The coldest months of the year can be just as tough on pets as they are on people. There are several primary concerns pet owners should be aware of so they can prepare accordingly and keep their beloved furry companions safe.
Provide appropriate shelter and clothing
Pets should stay inside as much as possible when temperatures reach or drop below freezing. If you take care of exclusively or largely outdoor pets or your pets must spend long periods outdoors, create a waterproof, windproof structure with ample clean, dry bedding. Pet clothing may seem silly, but it’s critical for keeping pets dry and safe in the winter. As long as the clothing is comfortable, a sweater, coat, or booties go a long way toward maintaining a safe body temperature and shielding pets from snow, ice, and wind.

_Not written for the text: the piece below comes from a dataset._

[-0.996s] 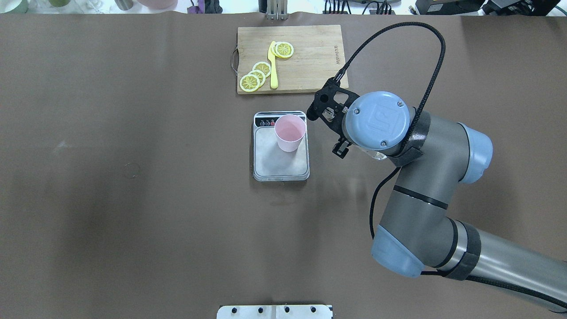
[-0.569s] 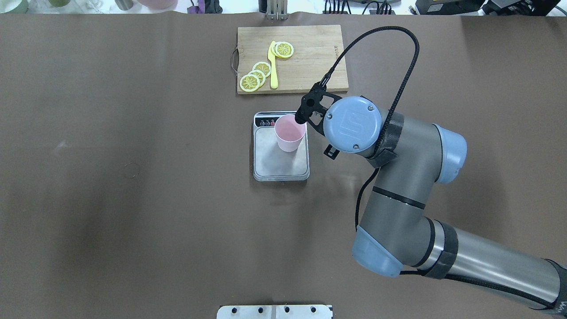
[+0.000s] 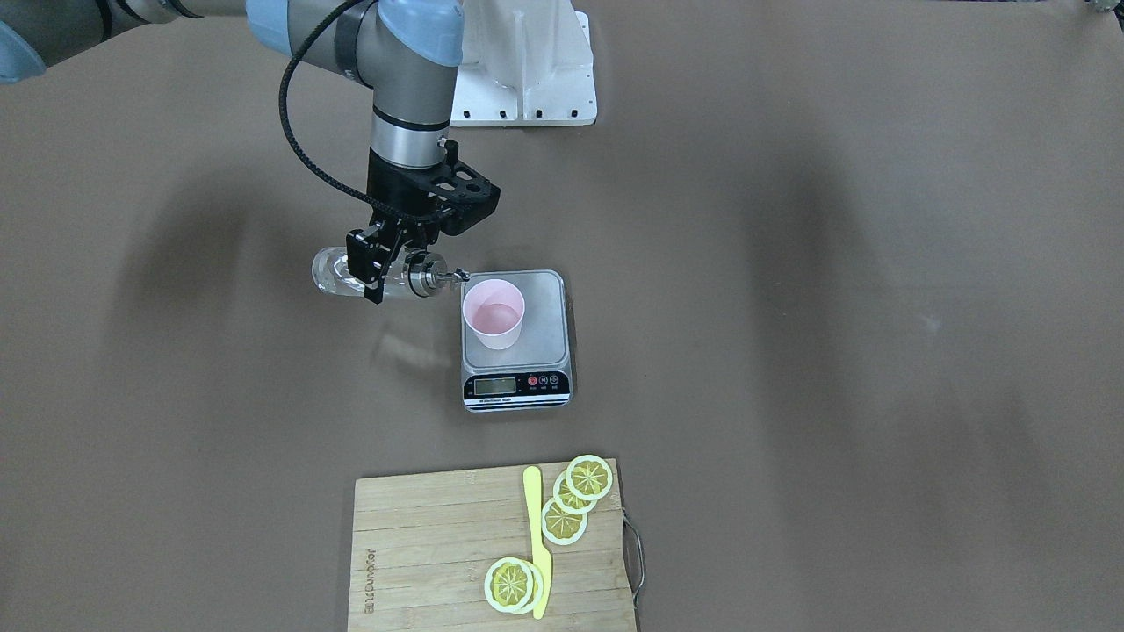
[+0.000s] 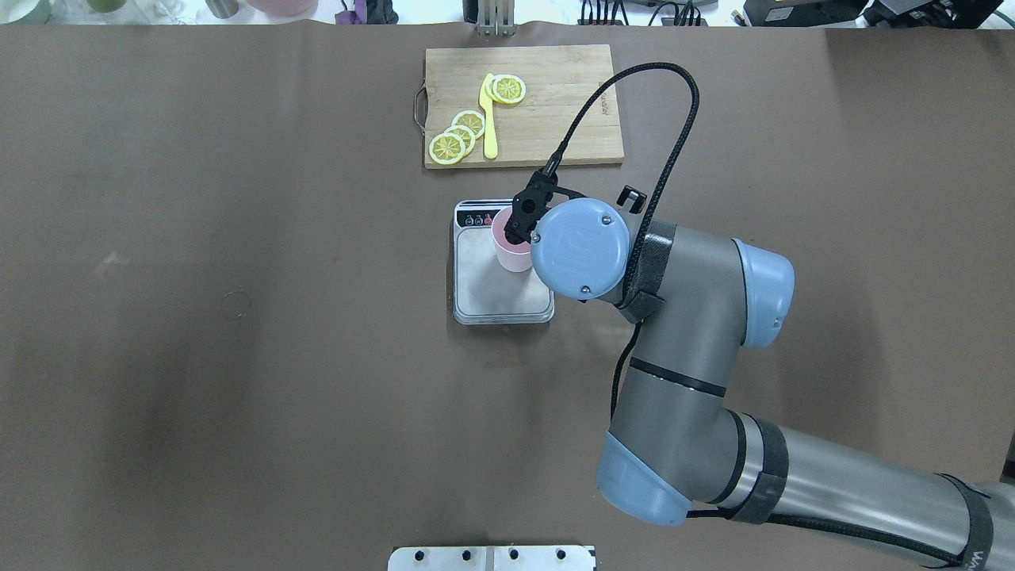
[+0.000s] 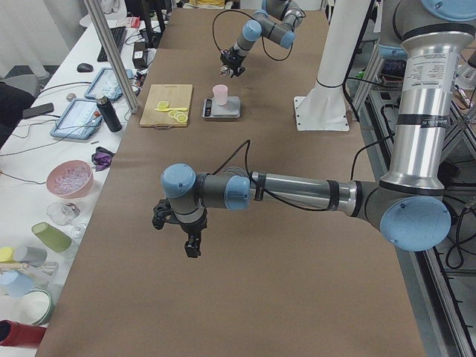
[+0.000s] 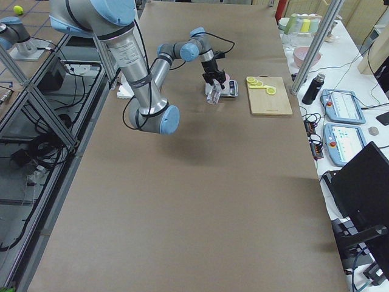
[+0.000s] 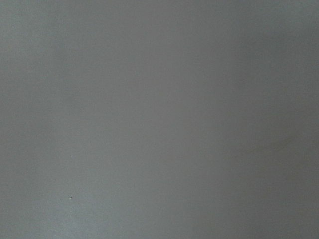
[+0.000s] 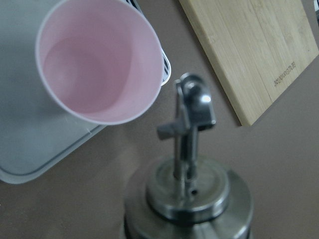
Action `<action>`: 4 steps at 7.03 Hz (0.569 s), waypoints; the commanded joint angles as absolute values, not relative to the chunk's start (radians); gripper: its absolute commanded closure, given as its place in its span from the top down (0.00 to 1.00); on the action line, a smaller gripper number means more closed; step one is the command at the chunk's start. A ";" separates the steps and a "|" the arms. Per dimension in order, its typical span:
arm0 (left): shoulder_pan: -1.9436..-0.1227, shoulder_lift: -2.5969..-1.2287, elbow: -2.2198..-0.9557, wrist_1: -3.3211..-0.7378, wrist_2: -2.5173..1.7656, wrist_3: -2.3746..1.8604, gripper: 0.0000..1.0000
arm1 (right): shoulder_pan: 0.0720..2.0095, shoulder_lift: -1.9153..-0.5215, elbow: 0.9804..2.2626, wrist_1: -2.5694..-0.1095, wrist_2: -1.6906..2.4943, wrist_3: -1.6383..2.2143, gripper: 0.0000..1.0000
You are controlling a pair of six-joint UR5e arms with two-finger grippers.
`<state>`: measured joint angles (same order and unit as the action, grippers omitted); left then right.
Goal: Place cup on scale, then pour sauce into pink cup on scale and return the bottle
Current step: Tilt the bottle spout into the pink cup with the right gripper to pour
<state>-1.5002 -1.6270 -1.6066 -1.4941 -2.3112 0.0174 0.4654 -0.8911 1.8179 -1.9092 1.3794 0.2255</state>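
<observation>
The pale pink cup stands upright on the far part of the scale, behind its black strip. My right gripper is shut on the clear glass bottle, which lies about level in the air beside the scale. Its metal spout reaches the cup's rim. The right wrist view shows the spout just beside the cup. No stream of sauce shows. In the overhead view my wrist hides the bottle and part of the cup. My left gripper hangs over bare table far off; I cannot tell its state.
A wooden cutting board with lemon slices and a yellow knife lies just beyond the scale. The white robot base plate is at the robot's side. Brown table covering surrounds the scale.
My right arm has moved toward the cup with the bottle; in the overhead view its wrist now covers the cup's right side. The cup and the scale have not moved.
</observation>
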 commanded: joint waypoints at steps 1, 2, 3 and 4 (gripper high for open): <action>-1.502 -1.628 -1.608 -1.494 -2.312 0.017 0.99 | 0.445 -0.850 1.781 -1.972 1.359 0.225 0.24; -1.500 -1.628 -1.608 -1.493 -2.330 0.017 0.99 | 0.442 -0.827 1.738 -1.980 1.358 0.225 0.24; -1.500 -1.628 -1.609 -1.493 -2.354 0.017 0.99 | 0.437 -0.819 1.720 -1.982 1.341 0.218 0.24; -1.500 -1.634 -1.620 -1.483 -2.355 0.017 0.99 | 0.436 -0.821 1.721 -1.983 1.338 0.197 0.24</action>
<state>-1.5005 -1.6293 -1.6114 -1.4906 -2.3451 0.0169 0.4391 -0.8258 1.7320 -1.9793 1.3461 0.2155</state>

Towel off wet pets right away
Following a wet walk or a bath, towel dry pets immediately afterward so they don’t catch a chill. Unless pets are frequently dirty or smelly, reduce the number of baths you give so their skin doesn’t dry out and they don’t spend as much time with wet fur. When you bathe your pets, use a pet-friendly moisturizing shampoo and rinse.

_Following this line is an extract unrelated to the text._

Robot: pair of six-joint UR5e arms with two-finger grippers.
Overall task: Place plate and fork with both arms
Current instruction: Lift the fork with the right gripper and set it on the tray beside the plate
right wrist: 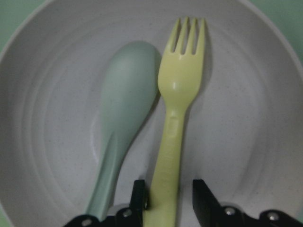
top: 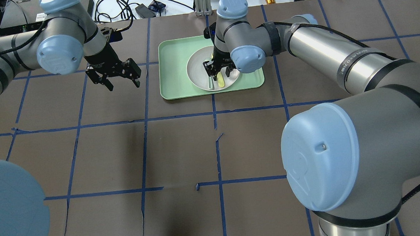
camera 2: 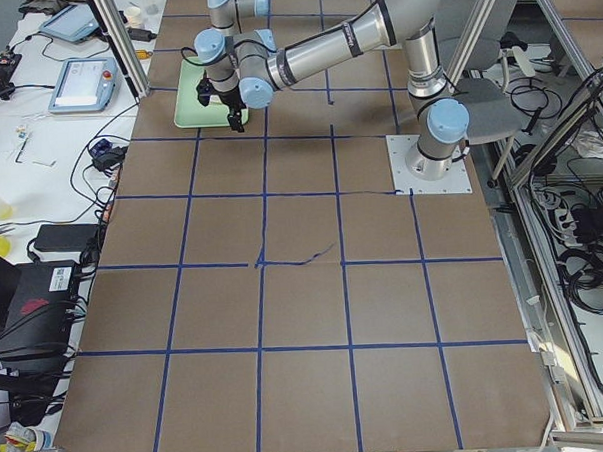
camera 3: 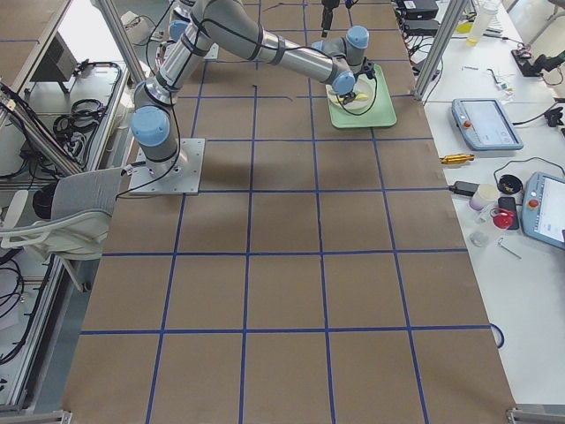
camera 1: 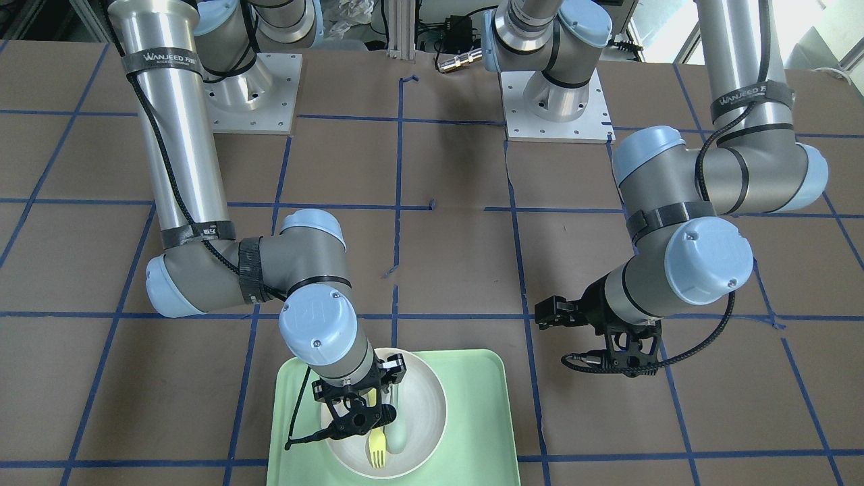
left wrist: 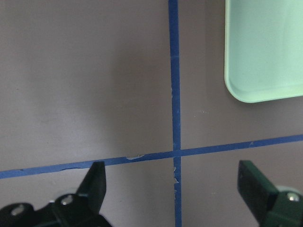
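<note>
1. My right tool (right wrist: 169, 208) is down inside the plate (right wrist: 246, 118), its fingers set on either side of the fork's handle. One finger is against the handle and a narrow gap shows at the other, so the tool is slightly spread rather than pinching.
2. The fork (right wrist: 177, 94) is pale yellow and lies flat in the plate, tines pointing away from my right tool. A grey-green spoon (right wrist: 128, 90) lies just beside it, the spoon's bowl touching the fork's neck.
3. The off-white plate sits about in the middle of the mint-green tray (top: 172, 73).
4. My left tool (left wrist: 171, 177) is spread wide and holds nothing. It hovers over the bare bench (top: 179, 149), off the tray's short edge on my left side and clear of it. Only a rounded corner of the tray shows in the left wrist view.
5. Under my left tool, two strips of blue tape (left wrist: 175, 71) cross on the brown bench cover.
6. A black strap (camera 1: 164, 61) around my right arm's silver tube reads "WANJEED" in pale capitals, with a smaller line beneath that is too fine to read. A matching strap (camera 1: 750, 98) on my left arm carries the same word.
7. A small raised mark on the fork's handle is too blurred to read.
</note>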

Protect pets’ feet from ice, salt, and harsh chemicals
It’s just as important for dogs to get out for walks in winter as it is during the rest of the year. Most dogs don’t mind taking a walk on a cool, brisk day. However, it’s important to take a few precautions so the walk doesn’t do more harm than good. Pet paw pads are tough but may get worn down or become sensitive in extreme temperatures or due to ice melt exposure.
Outfitting pets with booties provides the best protection from winter weather damage. Wipe off pets’ feet as soon as they come indoors. Check for little bits of ice and other debris that may get trapped on the feet or in between the toes. Trapped debris is uncomfortable, and pets may get sick if they ingest it. Inspect the paws for cracks and redness as well. Massaging petroleum jelly or another paw protectant into the pads minimizes cold weather damage.
Keep fur long
Longer coats provide more warmth. Keep long-haired dogs trimmed to limit snarls and risk of ice and salt clinging to the fur. Make sure to trim the hair between the toes. If your pet has naturally short hair or received a haircut just before the first cold snap, put him in a coat or sweater with a high collar or turtleneck for walks and trips outside for the bathroom. The clothing should offer coverage from the base of the tail all the way to the belly.

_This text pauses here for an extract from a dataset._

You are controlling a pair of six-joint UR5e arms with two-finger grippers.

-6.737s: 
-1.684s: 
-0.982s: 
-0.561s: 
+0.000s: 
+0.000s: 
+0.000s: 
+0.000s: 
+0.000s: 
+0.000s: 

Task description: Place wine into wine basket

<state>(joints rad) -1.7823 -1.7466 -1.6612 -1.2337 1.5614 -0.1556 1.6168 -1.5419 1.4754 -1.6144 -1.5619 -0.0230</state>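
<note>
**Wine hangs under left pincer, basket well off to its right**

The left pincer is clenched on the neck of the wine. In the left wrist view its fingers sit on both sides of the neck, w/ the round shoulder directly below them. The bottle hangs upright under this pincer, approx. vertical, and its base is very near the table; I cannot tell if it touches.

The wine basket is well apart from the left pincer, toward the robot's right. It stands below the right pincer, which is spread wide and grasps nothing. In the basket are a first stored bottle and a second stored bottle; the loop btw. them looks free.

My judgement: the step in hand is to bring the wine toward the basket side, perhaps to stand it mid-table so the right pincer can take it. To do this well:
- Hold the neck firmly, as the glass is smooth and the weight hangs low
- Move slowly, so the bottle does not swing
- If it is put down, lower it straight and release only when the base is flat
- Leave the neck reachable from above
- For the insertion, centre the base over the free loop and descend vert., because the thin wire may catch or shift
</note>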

Provide a warm place to sleep
Designate a toasty place in the home for pets to sleep that is off the floor and away from drafts. Create a cozy bed with a warm blanket or pillow.
Offer extra food and water
Pets often burn more calories in the winter because trying to stay warm depletes their energy. Increase their food quantity slightly, and put out a couple extra water bowls so they stay hydrated and their skin doesn’t become dry or flaky. Check the water dishes on a regular basis to ensure the water doesn’t freeze. Avoid using metal water bowls in winter, as a pet’s tongue may freeze to the metal.
Create new sources of stimulation
When pets are cooped up during the winter, they may become bored. Consider using a puzzle feeder or a treat-dispensing toy. Many pets enjoy their food and treats more when they have to work for it. You can also turn treat time into a game in which pets must find the treats before they can eat them. Introduce a few new toys, rotating out older toys to keep them engaged and interested. Use your time indoors to work on obedience skills or new tricks.
Include pets in an evacuation plan
When you live in a climate with a high risk of blizzards and other severe winter weather, it’s recommended to create a winter storm plan. Don’t forget to plan for your pets. Leaving a pet in a home alone in a prolonged power outage may be dangerous. If you plan to stay with family, make sure you can bring along pets. If you plan to stay in a hotel, locate several pet-friendly hotels.
The basic guideline for keeping pets protected during the winter is that if it’s too cold outside for you and your family, most likely it’s too cold for your pets. Limit outdoor exposure, bringing dogs back inside right after a bathroom trip so they don’t get disoriented or develop hypothermia. When you’re taking your dog along in the car, don’t ever leave him alone in the car, even for a few minutes.